### TASK TO CARRY OUT
Entries must be copied exactly, with nothing left out.

[Collected data entries]
* * * * * * *

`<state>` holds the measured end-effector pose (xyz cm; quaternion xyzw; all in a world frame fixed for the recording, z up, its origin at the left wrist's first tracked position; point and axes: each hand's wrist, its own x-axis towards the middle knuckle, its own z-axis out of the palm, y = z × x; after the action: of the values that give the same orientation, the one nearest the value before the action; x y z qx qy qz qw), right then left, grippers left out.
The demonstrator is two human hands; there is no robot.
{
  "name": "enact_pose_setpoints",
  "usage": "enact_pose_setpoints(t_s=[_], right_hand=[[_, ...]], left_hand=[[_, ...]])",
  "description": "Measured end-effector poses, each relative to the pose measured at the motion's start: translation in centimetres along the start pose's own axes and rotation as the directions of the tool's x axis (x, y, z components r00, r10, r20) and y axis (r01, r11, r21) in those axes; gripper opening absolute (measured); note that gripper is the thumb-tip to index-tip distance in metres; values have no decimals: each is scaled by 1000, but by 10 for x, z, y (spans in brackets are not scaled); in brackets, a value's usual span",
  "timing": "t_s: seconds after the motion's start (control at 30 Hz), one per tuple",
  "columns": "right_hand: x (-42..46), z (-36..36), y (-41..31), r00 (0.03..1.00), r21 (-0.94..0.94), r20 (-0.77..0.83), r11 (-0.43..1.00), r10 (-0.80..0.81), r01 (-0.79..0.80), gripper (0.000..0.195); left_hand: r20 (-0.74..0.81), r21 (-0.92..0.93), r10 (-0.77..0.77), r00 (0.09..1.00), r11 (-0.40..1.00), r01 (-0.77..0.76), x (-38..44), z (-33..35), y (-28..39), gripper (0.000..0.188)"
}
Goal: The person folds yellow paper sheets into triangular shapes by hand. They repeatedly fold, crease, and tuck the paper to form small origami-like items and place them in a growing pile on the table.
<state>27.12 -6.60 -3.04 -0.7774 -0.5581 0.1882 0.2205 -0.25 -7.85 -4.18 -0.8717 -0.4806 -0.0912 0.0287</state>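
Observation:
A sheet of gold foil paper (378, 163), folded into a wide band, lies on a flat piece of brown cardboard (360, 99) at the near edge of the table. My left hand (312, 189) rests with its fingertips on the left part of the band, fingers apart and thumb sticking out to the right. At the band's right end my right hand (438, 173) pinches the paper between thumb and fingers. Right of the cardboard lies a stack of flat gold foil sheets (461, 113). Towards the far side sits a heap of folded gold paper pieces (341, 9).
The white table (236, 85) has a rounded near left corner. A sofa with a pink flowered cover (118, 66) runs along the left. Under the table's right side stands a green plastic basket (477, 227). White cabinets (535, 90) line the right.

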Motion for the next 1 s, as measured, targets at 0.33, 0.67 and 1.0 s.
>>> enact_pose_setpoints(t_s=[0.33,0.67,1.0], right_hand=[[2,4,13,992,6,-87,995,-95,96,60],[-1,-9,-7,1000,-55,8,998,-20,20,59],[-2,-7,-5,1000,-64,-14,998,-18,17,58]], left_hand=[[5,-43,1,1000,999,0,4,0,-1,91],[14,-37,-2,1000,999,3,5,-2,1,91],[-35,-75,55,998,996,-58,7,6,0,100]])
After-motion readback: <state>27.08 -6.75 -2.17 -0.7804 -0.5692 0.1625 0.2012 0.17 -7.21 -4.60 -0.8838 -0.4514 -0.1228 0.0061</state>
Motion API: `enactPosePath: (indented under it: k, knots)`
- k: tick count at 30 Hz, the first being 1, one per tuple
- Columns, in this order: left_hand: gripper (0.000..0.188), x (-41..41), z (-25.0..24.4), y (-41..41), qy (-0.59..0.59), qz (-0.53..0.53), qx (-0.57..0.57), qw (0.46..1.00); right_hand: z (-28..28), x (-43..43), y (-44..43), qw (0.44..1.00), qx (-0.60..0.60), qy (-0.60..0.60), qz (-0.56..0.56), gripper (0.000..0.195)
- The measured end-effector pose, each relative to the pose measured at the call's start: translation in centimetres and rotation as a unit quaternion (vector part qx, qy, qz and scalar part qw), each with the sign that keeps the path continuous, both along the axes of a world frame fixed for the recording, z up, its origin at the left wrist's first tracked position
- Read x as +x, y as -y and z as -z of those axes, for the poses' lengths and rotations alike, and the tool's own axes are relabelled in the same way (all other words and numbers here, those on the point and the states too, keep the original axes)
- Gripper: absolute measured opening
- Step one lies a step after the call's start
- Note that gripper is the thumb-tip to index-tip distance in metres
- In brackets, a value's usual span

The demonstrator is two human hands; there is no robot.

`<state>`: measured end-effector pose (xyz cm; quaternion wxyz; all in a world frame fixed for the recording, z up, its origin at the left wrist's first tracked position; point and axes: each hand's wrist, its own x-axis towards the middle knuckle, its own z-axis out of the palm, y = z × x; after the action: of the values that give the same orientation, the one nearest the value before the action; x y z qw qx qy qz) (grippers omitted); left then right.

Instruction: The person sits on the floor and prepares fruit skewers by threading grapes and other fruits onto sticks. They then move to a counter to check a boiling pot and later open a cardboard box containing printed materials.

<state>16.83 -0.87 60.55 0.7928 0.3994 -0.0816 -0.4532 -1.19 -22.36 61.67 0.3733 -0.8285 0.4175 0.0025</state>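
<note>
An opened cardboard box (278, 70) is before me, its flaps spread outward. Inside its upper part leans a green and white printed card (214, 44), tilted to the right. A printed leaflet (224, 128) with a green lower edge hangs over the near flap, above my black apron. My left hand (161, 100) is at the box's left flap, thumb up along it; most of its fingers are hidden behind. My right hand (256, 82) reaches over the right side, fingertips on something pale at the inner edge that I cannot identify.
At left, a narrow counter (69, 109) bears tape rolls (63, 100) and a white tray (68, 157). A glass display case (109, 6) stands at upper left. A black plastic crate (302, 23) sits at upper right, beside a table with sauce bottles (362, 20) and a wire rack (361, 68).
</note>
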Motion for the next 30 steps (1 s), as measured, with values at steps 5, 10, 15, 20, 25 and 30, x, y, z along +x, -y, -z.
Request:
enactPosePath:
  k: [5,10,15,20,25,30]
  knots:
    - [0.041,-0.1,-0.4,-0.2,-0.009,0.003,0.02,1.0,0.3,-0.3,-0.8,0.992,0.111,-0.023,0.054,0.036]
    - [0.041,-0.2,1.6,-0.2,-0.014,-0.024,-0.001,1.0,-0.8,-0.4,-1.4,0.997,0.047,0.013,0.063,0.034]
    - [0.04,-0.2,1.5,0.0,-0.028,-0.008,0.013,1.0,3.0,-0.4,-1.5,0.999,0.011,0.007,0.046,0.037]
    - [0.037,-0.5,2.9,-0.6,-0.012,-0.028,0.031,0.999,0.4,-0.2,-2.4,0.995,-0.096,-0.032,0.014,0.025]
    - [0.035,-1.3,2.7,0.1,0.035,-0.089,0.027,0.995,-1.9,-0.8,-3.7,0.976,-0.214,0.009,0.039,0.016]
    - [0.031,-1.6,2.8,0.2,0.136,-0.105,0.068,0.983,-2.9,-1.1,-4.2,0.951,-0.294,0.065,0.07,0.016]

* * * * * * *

### EXERCISE OUTPUT
`<state>` holds the measured end-effector pose (xyz cm; quaternion xyzw; all in a world frame fixed for the recording, z up, its origin at the left wrist's first tracked position; point and axes: each hand's wrist, its own x-axis towards the middle knuckle, its own z-axis out of the palm, y = z × x; after the action: of the values that give the same orientation, the one nearest the value before the action; x y z qx qy qz qw), right then left, grippers left out.
The demonstrator is two human hands; there is no robot.
{
  "name": "enact_pose_setpoints",
  "usage": "enact_pose_setpoints(t_s=[_], right_hand=[[_, ...]], left_hand=[[_, ...]])",
  "description": "Measured end-effector poses, each relative to the pose measured at the motion's start: translation in centimetres along the start pose's own axes and rotation as the directions of the tool's x axis (x, y, z components r00, r10, r20) and y axis (r01, r11, r21) in those axes; gripper opening absolute (measured); note that gripper is the thumb-tip to index-tip distance in metres; values have no decimals: each is scaled by 1000, but by 10 for x, z, y (spans in brackets are not scaled); in brackets, a value's usual span",
  "timing": "t_s: seconds after the motion's start (control at 30 Hz), one per tuple",
  "columns": "right_hand: x (-42..46), z (-36..36), y (-41..31), r00 (0.03..1.00), r21 (-0.94..0.94), r20 (-0.77..0.83), r11 (-0.43..1.00), r10 (-0.80..0.81), r01 (-0.79..0.80), gripper (0.000..0.195); left_hand: r20 (-0.74..0.81), r21 (-0.92..0.93), r10 (-0.77..0.77), r00 (0.09..1.00), r11 (-0.40..1.00), r01 (-0.77..0.76), x (-38..44), z (-33..35), y (-28..39), gripper (0.000..0.188)"
}
Goal: The person folds yellow paper sheets into triangular shapes by hand. They repeatedly fold, crease, and tuck the paper to form small origami-like items and place them in a growing pile on the table.
<state>27.12 -6.60 -3.04 -0.7774 -0.5581 0.1882 0.2205 -0.25 -7.85 -4.18 -0.8717 -0.4806 -0.0912 0.0287</state>
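Observation:
A sheet of gold foil paper (378, 163), folded into a wide band, lies on a flat piece of brown cardboard (360, 99) at the near edge of the table. My left hand (312, 189) rests with its fingertips on the left part of the band, fingers apart and thumb sticking out to the right. At the band's right end my right hand (438, 173) pinches the paper between thumb and fingers. Right of the cardboard lies a stack of flat gold foil sheets (461, 113). Towards the far side sits a heap of folded gold paper pieces (341, 9).
The white table (236, 85) has a rounded near left corner. A sofa with a pink flowered cover (118, 66) runs along the left. Under the table's right side stands a green plastic basket (477, 227). White cabinets (535, 90) line the right.
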
Motion for the next 1 s, as measured, targets at 0.33, 0.67 and 1.0 s.
>>> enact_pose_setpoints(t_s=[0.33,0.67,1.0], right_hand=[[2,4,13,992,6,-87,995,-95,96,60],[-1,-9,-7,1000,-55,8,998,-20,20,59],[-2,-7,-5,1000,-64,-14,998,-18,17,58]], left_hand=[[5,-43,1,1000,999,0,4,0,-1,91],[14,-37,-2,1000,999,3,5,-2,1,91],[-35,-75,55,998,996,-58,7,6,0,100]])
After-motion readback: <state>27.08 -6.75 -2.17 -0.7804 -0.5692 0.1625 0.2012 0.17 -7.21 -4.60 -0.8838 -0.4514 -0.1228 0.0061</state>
Motion API: `enactPosePath: (indented under it: k, knots)`
- k: tick count at 30 Hz, the first being 1, one per tuple
- Columns, in this order: left_hand: gripper (0.000..0.188), x (-41..41), z (-25.0..24.4), y (-41..41), qy (-0.59..0.59), qz (-0.53..0.53), qx (-0.57..0.57), qw (0.46..1.00); right_hand: z (-28..28), x (-43..43), y (-44..43), qw (0.44..1.00), qx (-0.60..0.60), qy (-0.60..0.60), qz (-0.56..0.56), gripper (0.000..0.195)
- The measured end-effector pose, each relative to the pose measured at the call's start: translation in centimetres and rotation as a unit quaternion (vector part qx, qy, qz and scalar part qw), each with the sign that keeps the path continuous, both along the axes of a world frame fixed for the recording, z up, its origin at the left wrist's first tracked position
- Read x as +x, y as -y and z as -z of those axes, for the poses' lengths and rotations alike, and the tool's own axes are relabelled in the same way (all other words and numbers here, those on the point and the states too, keep the original axes)
- Gripper: absolute measured opening
- Step one lies a step after the call's start
- Note that gripper is the thumb-tip to index-tip distance in metres
- In brackets, a value's usual span

The demonstrator is two human hands; there is no robot.

`<state>`: measured end-effector pose (xyz cm; quaternion wxyz; all in a world frame fixed for the recording, z up, its origin at the left wrist's first tracked position; point and axes: each hand's wrist, its own x-axis towards the middle knuckle, its own z-axis out of the palm, y = z × x; after the action: of the values that give the same orientation, the one nearest the value before the action; x y z qw qx qy qz) (grippers omitted); left then right.

Instruction: The person sits on the floor and prepares fruit skewers by threading grapes and other fruits onto sticks. They then move to a counter to check a boiling pot and later open a cardboard box containing printed materials.

<state>16.83 -0.87 60.55 0.7928 0.3994 -0.0816 -0.4532 -1.19 -22.36 61.67 0.3733 -0.8285 0.4175 0.0025</state>
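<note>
An opened cardboard box (278, 70) is before me, its flaps spread outward. Inside its upper part leans a green and white printed card (214, 44), tilted to the right. A printed leaflet (224, 128) with a green lower edge hangs over the near flap, above my black apron. My left hand (161, 100) is at the box's left flap, thumb up along it; most of its fingers are hidden behind. My right hand (256, 82) reaches over the right side, fingertips on something pale at the inner edge that I cannot identify.
At left, a narrow counter (69, 109) bears tape rolls (63, 100) and a white tray (68, 157). A glass display case (109, 6) stands at upper left. A black plastic crate (302, 23) sits at upper right, beside a table with sauce bottles (362, 20) and a wire rack (361, 68).
</note>
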Motion for the next 30 steps (1 s), as measured, with values at steps 5, 10, 15, 20, 25 and 30, x, y, z along +x, -y, -z.
Request:
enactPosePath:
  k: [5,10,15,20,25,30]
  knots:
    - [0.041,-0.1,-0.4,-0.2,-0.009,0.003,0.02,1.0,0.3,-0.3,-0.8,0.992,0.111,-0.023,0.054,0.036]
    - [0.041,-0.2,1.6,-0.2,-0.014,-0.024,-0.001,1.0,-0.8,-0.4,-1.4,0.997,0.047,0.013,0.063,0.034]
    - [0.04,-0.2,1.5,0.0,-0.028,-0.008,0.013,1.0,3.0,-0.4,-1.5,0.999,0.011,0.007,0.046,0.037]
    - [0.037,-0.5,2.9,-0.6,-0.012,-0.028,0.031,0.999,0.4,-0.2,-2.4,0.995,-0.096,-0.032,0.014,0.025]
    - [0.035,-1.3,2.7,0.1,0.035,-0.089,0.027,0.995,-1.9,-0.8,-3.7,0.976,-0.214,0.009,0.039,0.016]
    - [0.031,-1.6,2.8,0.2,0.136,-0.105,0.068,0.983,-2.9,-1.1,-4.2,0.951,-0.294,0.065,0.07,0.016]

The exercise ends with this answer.